**What is expected**
A single figure is expected: how many lines of the data that follows contain the word "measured".

**Given data**
■ ■ ■ ■ ■ ■ ■

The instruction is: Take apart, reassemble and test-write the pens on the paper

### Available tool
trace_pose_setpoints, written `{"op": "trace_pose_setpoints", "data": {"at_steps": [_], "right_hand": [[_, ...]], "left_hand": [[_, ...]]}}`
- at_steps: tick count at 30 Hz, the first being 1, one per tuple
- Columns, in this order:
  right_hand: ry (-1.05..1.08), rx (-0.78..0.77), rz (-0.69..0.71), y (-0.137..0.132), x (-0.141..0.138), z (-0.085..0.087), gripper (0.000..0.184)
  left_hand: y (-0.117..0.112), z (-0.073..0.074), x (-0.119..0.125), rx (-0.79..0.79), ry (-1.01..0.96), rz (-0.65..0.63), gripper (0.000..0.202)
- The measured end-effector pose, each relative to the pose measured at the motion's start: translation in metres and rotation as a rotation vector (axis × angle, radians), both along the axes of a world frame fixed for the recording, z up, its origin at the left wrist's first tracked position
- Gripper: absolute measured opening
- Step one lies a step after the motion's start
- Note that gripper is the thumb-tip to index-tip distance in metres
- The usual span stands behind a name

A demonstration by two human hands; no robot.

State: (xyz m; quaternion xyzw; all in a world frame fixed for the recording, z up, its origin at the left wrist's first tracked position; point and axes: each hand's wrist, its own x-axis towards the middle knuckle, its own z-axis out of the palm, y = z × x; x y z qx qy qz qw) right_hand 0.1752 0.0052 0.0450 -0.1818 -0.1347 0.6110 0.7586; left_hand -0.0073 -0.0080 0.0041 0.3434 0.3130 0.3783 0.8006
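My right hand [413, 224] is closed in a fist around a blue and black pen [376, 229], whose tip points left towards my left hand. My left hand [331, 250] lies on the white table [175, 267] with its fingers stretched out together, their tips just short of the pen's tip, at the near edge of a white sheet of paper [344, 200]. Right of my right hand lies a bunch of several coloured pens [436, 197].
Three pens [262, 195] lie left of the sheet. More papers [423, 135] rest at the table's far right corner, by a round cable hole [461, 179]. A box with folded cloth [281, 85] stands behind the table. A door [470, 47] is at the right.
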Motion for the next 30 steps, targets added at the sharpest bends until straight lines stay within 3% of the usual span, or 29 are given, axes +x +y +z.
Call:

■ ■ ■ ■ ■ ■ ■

**Response to this task**
2